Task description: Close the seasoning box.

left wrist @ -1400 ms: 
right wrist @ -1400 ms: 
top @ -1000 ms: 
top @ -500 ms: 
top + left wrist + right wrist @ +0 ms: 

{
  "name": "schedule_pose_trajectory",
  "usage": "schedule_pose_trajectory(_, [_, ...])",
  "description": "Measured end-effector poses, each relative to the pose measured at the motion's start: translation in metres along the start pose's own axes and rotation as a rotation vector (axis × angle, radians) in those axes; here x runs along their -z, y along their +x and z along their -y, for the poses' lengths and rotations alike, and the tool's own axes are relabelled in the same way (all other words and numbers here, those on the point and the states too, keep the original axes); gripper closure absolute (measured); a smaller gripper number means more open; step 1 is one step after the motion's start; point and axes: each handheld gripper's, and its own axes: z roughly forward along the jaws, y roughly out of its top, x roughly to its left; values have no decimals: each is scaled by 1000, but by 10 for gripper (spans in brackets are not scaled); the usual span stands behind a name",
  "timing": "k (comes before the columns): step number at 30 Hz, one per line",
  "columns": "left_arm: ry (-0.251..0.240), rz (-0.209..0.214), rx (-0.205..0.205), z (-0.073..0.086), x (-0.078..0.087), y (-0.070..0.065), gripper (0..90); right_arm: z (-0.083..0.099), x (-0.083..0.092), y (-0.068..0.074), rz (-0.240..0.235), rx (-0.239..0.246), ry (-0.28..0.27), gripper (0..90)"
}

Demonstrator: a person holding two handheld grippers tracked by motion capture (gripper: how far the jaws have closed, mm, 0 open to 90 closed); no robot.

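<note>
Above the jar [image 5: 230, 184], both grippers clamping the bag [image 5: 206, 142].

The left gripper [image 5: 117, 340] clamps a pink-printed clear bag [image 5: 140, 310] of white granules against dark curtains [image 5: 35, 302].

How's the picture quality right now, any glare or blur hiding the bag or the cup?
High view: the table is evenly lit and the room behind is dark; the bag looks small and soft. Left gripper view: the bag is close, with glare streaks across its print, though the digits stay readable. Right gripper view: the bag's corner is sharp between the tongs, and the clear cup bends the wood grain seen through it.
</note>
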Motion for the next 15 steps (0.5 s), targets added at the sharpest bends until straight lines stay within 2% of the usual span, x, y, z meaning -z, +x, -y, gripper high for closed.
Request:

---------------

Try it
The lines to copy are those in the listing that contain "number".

Answer to the exercise
  "description": "Measured end-effector poses, each relative to the pose measured at the motion's start: translation in metres along the start pose's own axes and rotation as a rotation vector (axis × angle, radians) in those axes; here x runs along their -z, y along their +x and z along their -y, for the poses' lengths and rotations alike, and the tool's own axes are relabelled in the same way (all other words and numbers here, those on the point and the states too, keep the original axes); gripper closure absolute (measured); a smaller gripper number means more open; step 1 is one step after the motion's start; point and axes: each handheld gripper's, and its own axes: z roughly forward along the jaws, y roughly out of its top, x roughly to its left; values have no decimals: each is scaled by 1000, but by 10 for gripper (spans in brackets are not scaled); the usual span stands behind a name",
  "timing": "k (comes before the columns): step number at 30 Hz, one per line",

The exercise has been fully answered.